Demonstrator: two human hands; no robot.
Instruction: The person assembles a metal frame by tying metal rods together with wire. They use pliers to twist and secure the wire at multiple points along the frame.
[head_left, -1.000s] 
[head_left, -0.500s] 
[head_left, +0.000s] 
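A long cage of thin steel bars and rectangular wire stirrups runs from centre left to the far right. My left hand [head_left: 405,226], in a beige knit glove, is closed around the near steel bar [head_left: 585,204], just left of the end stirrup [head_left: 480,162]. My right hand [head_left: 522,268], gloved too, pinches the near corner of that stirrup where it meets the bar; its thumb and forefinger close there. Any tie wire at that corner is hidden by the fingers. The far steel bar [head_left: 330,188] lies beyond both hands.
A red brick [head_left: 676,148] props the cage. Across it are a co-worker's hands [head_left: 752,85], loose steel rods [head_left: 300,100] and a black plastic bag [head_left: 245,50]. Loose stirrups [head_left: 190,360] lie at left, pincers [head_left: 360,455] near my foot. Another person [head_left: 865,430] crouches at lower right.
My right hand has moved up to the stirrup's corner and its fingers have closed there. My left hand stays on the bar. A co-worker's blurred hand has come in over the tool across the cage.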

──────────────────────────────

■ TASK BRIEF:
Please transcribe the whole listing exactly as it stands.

■ YOUR RESPONSE:
Demonstrator: two human hands; no robot.
Instruction: The person assembles a metal frame by tying metal rods together with wire. They use pliers to twist and secure the wire at multiple points along the frame.
[head_left, -1.000s] 
[head_left, -0.500s] 
[head_left, +0.000s] 
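A long cage of thin steel bars and rectangular wire stirrups runs from centre left to the far right. My left hand [head_left: 405,226], in a beige knit glove, is closed around the near steel bar [head_left: 585,204], just left of the end stirrup [head_left: 480,162]. My right hand [head_left: 522,268], gloved too, pinches the near corner of that stirrup where it meets the bar; its thumb and forefinger close there. Any tie wire at that corner is hidden by the fingers. The far steel bar [head_left: 330,188] lies beyond both hands.
A red brick [head_left: 676,148] props the cage. Across it are a co-worker's hands [head_left: 752,85], loose steel rods [head_left: 300,100] and a black plastic bag [head_left: 245,50]. Loose stirrups [head_left: 190,360] lie at left, pincers [head_left: 360,455] near my foot. Another person [head_left: 865,430] crouches at lower right.
My right hand has moved up to the stirrup's corner and its fingers have closed there. My left hand stays on the bar. A co-worker's blurred hand has come in over the tool across the cage.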

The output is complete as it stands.